Von wegen Bürgerwille

Bürgerrat Ernährung. Der Bundestag will’s wissen: Um einen Einblick zu bekommen, was die Deutschen zum Thema Ernährung zu sagen haben, rufen die Volksvertreter einen Bürgerrat zu »Ernährung im Wandel« ins Leben. Schon der Titel lässt erahnen, wohin die Reise gehen soll/wird: Auf jeden Fall weg vom Fleisch. 160 anhand soziodemographischer Kriterien »per Zufall« ausgewählte Bürger (inklusive Vegetarier- und Veganerquote) sollen diskutieren und einen Katalog mit Empfehlungen an die Politik erarbeiten. Der wird dann dem Bundespräsidenten überreicht, ist aber nicht bindend. Und dann? Dann gerät das Ganze vermutlich in Vergessenheit. Oder können Sie sich auch nur an eines der Themen der acht bundesweiten Bürgerräte erinnern, die seit 2019 stattfanden? Falls nein: Macht nichts, den Politikern geht es genauso – und das ist vielleicht nicht das Schlechteste. Denn bereits 2021 widmete der »Bürgerrat Klima« der Ernährung in seinem Bericht ein eigenes Kapitel mit 18 Handlungsempfehlungen. Die lesen sich, als seien sie vom Bundesparteitag der Grünen beschlossen worden. Was zumindest die Frage nach der Repräsentativität der Auserwählten aufwirft.

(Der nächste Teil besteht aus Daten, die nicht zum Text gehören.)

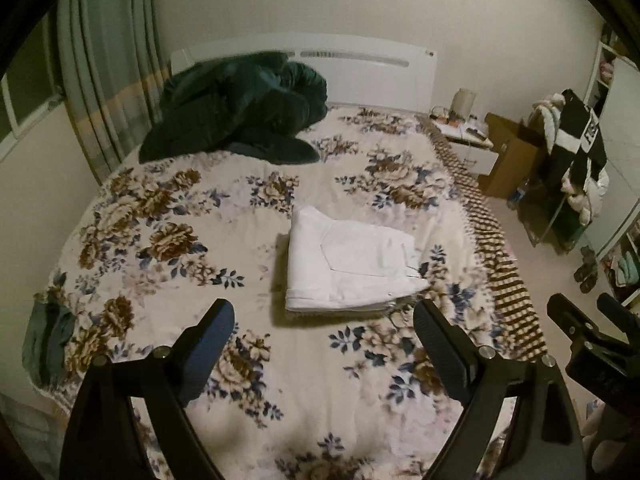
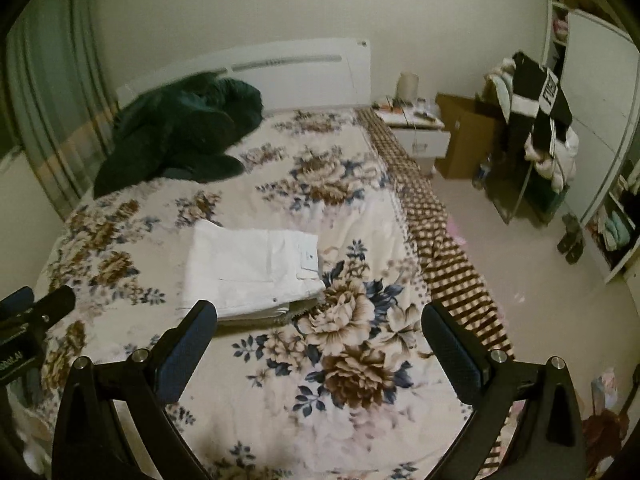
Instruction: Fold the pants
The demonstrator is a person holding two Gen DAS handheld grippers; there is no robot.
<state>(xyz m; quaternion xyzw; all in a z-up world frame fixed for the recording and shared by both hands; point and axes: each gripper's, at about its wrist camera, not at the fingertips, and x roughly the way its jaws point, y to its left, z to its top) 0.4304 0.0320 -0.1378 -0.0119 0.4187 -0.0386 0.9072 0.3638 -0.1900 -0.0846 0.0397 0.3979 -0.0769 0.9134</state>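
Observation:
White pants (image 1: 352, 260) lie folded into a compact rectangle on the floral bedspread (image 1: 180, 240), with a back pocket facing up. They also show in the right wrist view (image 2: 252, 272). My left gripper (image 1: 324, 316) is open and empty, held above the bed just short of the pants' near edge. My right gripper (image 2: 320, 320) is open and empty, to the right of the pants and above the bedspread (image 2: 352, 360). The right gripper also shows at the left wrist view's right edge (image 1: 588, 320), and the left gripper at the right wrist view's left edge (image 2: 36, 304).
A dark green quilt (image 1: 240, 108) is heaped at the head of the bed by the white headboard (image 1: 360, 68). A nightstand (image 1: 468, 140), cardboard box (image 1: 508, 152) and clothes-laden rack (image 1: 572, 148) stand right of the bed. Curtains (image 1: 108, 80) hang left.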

Anhand dieser Erfahrung lässt sich leicht vorhersagen, was der Bürgerrat Ernährung für Empfehlungen hervorbringen wird: Der Verzehr von Fleisch und Milchprodukten muss gesenkt werden, der von pflanzlicher Nahrung und Fleischalternativen gesteigert. Die Politik könnte dann bei Entscheidungen kontra Tierhaltung mit gutem Gewissen auf den »Bürgerwillen« verweisen. Da bleibt zu hoffen, dass der Bürgerrat Ernährung das Schicksal seiner Vorgänger teilt und rasch in Vergessenheit gerät.